Além disto, é preciso considerar que o ingresso de novos investimentos não sai de graça. Tem um preço salgado, que é precisamente o crescimento do passivo externo (fonte da nossa vulnerabilidade) e o aumento das remessas futuras de lucros (em suas diversas modalidades, incluindo juros) em remuneração ao capital aqui investido. Quanto maior o passivo, maior a sangria.

Taxar as remessas

Outrora, quando a origem dos lucros das transnacionais e seus reflexos sobre a taxa de investimentos pareciam mais claros, as remessas motivaram sérias polêmicas. A lei que restringia as remessas de lucros, proposta pelo governo Goulart, é apontada como uma das causas do golpe militar desfechado pelos generais no dia 1º de abril de 1964, com ostensivo apoio das transnacionais e do imperialismo norte-americano.

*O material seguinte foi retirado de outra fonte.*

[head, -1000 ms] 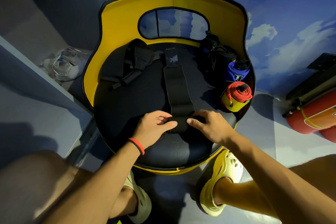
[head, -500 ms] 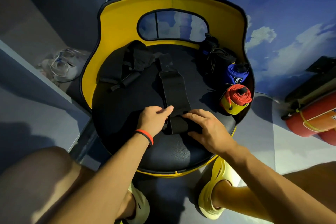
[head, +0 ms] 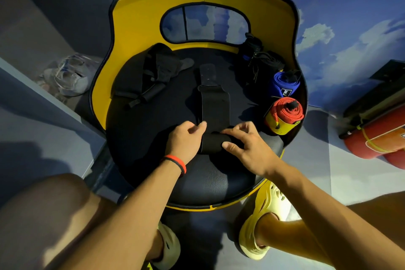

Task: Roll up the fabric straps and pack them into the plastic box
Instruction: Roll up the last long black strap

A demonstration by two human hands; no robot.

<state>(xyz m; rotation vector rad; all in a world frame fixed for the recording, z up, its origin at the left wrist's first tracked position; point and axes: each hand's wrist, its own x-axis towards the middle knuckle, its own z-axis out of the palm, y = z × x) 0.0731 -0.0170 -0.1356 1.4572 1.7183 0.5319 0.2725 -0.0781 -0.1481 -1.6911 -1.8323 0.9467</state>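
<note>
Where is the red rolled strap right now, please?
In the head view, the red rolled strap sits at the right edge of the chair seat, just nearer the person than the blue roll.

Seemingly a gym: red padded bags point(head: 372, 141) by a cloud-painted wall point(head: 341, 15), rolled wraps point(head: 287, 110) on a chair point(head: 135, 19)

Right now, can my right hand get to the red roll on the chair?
Probably yes. The right hand grips the black strap, but the red roll stands close on its right, with only bare seat between them.
</note>
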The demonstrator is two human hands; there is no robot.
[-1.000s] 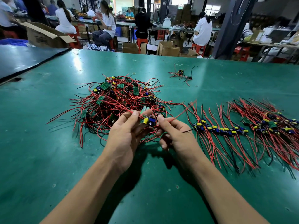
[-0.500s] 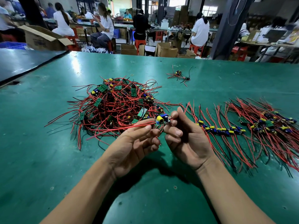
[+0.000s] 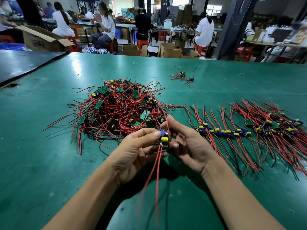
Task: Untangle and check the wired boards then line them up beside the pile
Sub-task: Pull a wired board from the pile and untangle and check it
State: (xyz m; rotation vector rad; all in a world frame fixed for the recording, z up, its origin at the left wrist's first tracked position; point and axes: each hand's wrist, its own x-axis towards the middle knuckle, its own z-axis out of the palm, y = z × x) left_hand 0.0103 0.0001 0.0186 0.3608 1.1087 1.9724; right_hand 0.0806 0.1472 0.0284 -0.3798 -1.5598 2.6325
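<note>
A small wired board [image 3: 164,137] with a yellow and a blue part is held above the green table [image 3: 41,163], between both hands. My left hand [image 3: 137,151] pinches it from the left. My right hand [image 3: 187,146] grips it from the right, and one red wire runs up past that thumb. Two red wires hang from the board toward me. Behind my hands lies the tangled pile [image 3: 119,110] of boards with red and black wires. To the right, a row of boards [image 3: 222,131] lies lined up with wires fanned out.
A denser batch of boards [image 3: 274,125] lies at the far right. One or two stray boards [image 3: 182,76] sit at the back, with a rubber band [image 3: 134,76] near them. A dark table [image 3: 25,63] adjoins on the left. People sit at benches beyond, among cardboard boxes.
The board has come free of the pile and been lifted closer to me, turned so its wires hang down. Both hands have drawn nearer and hold it together.
</note>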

Atualmente, as empresas estrangeiras não precisam pagar imposto de renda sobre as remessas. Tal privilégio não existiu nem mesmo durante o regime militar. Foi mais uma herança perversa do neoliberalismo tupiniquim, que o governo Lula conservou. Tramitam no Congresso Nacional propostas que visam acabar com esta regalia e impor um tributo de pelo menos 15% sobre o valor do excedente que as empresas estrangeiras transferem para suas matrizes. A CTB e outras entidades do movimento sindical já firmaram posição a favor do imposto. É hora de pressionar o Parlamento tomar uma atitude neste sentido, em defesa dos interesses nacionais e do equilíbrio das contas externas.

A restrição das remessas torna-se mais justificável e necessária em 2010 em função do comportamento da balança comercial, que registrou déficit de 592 bilhões de dólares na segunda semana de janeiro, o que elevou a US 967 milhões o saldo negativo acumulado no mês. É de se esperar uma deterioração ainda maior do déficit em conta corrente e o próprio Banco Central já sinalizou neste sentido ao rever para cima sua previsão de déficit em conta corrente para o ano (de 41 para 45 bilhões de dólares).

Os prejuízos decorrentes da crise mundial do capitalismo, contabilizados nas matrizes, explicam em parte o aumento das remessas, realizadas no caso com o propósito de cobrir o passivo das empresas. Em 2009, o setor automobilístico e o financeiro, mais afetados pela recessão nas potências capitalistas (EUA, Japão e Europa) foram os que mais enviaram dinheiro ao exterior. Mas, não foi o Brasil, nem muito menos a classe trabalhadora brasileira, quem provocou a crise. Embora contrarie os interesses das transnacionais, restringir as remessas é uma questão de bom senso.